Member of the Legislative Assembly of Prince Edward Island for Charlottetown-Victoria Park Charlottetown-Kings Square (1997–2000, 2003–2007)
- In office September 29, 2003 – March 26, 2019
- Preceded by: Bob MacMillan
- Succeeded by: Karla Bernard
- In office November 17, 1997 – April 17, 2000
- Preceded by: Wayne Cheverie
- Succeeded by: Bob MacMillan

Personal details
- Born: September 10, 1956 (age 69) Charlottetown, Prince Edward Island, Canada
- Party: Liberal

= Richard Brown (Canadian politician) =

Canadian politician

Richard Earle Brown is a Canadian politician, who was elected to the Legislative Assembly of Prince Edward Island in the 2007 provincial election. He represented the electoral district of Charlottetown-Victoria Park as a member of the Liberal Party. His brother Philip Brown, is the current and 46th Mayor of Charlottetown.

He was first elected to the Legislative Assembly in a 1997 by-election, following the resignation of Wayne Cheverie. He was subsequently defeated by Bob MacMillan in the 2000 provincial election, but defeated MacMillan when he ran again in the 2003 election.
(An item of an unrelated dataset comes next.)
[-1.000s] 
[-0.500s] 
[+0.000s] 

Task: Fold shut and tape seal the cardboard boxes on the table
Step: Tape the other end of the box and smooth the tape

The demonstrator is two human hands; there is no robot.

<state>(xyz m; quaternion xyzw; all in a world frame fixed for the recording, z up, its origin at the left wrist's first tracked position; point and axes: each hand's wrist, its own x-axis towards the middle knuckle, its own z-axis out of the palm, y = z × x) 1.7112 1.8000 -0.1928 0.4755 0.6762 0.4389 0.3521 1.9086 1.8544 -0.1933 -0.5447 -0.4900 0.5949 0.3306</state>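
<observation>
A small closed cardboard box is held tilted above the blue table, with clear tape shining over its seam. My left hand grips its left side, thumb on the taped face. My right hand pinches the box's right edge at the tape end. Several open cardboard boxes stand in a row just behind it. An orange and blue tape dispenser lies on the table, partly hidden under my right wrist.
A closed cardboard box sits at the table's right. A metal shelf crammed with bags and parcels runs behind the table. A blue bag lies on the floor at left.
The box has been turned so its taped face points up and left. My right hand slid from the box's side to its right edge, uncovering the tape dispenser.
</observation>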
In June 2007, Brown was appointed to the Executive Council of Prince Edward Island as Minister of Development and Technology. In April 2008, he became Minister of Innovation and Advanced Learning. In January 2009, Brown was moved to Minister of Environment, Energy and Forestry. Brown was dropped from cabinet following the 2011 election. On May 20, 2015, Brown returned to cabinet as Minister of Workforce and Advanced Learning. He resigned from cabinet on February 15, 2017. On January 10, 2018, Brown returned to cabinet as Minister of Communities, Land and Environment. He was defeated when he ran for re-election in 2019.